Where’s the follow-up?

Here’s another question, this one from Terry Frizzell of Chewelah.

If, as federal officials say, some 150,000 convicted or indicted felons have been stopped from buying handguns since the Brady law took effect, why have only seven of them been prosecuted?

The latter figure was supplied by the National Rifle Association, says NRA-member Frizzell, who notes it was illegal for a felon to try to buy a handgun even before the Brady law.

A vote for skywalks, against parking meters

Are Spokene’s skywalks good or bad for the downtown retail climate?
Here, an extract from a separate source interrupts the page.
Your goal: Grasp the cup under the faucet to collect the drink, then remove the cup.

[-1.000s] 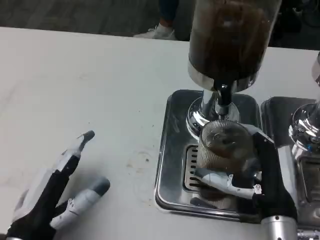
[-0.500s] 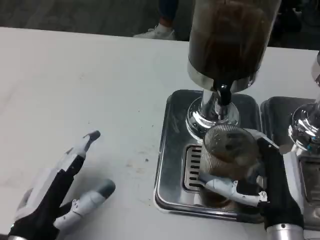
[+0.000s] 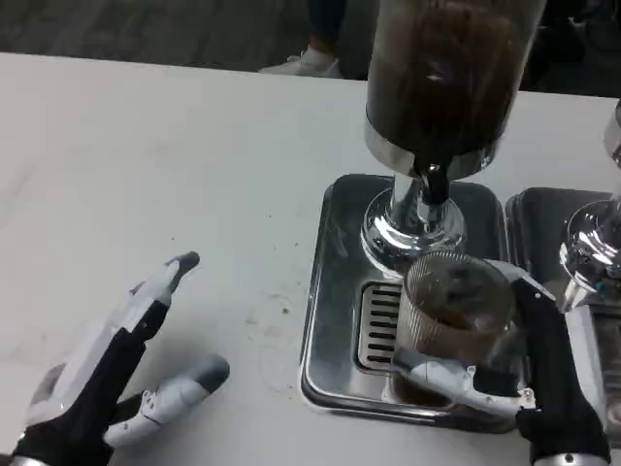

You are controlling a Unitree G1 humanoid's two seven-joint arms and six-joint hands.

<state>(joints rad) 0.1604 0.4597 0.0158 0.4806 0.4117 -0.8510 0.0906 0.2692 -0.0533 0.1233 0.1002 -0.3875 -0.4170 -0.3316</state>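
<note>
Gripping cup (image 3: pixel 456 316), right robot hand (image 3: pixel 524 379)

- The table (image 3: pixel 146 146) is white and a bit grubby, with small brown specks and a faint stain (image 3: pixel 272 311) around the 7 o'clock part of the shot.
- A second dispenser (image 3: pixel 592 248) peeks in at 3 o'clock, just its chrome base, sitting on its own metal tray (image 3: pixel 529 218) right beside the main one.
- At 12 o'clock, past the table's far edge, there's a dark floor (image 3: pixel 146 29) plus somebody's white sneaker (image 3: pixel 306 64) and a blue-jeans leg (image 3: pixel 328 17).
</note>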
Good, says Philip Mulligan of Spokane.

“If we are all agreed that being able to compete with NorthTown Mall on an even footing is critical to the survival of downtown retail, how can we see the skywalk as anything other than a crucial factor in that regard?” he asks.

“The skywalk not only protects shoppers from the weather, like NorthTown, but also lets them cross over vehicular traffic to access not only skywalk-level businesses but street-level businesses as well.”

Mulligan says the skywalk has an added advantage over malls: “The skywalk also lets people view more of activity outside the system.”

If downtown has a “dead” look to it, blame parking meters, which, according to Mulligan, chase consumers to the malls.

“I believe that if we expand the skywalk system and keep it accessible for longer hours, the city would look less dead,” he says.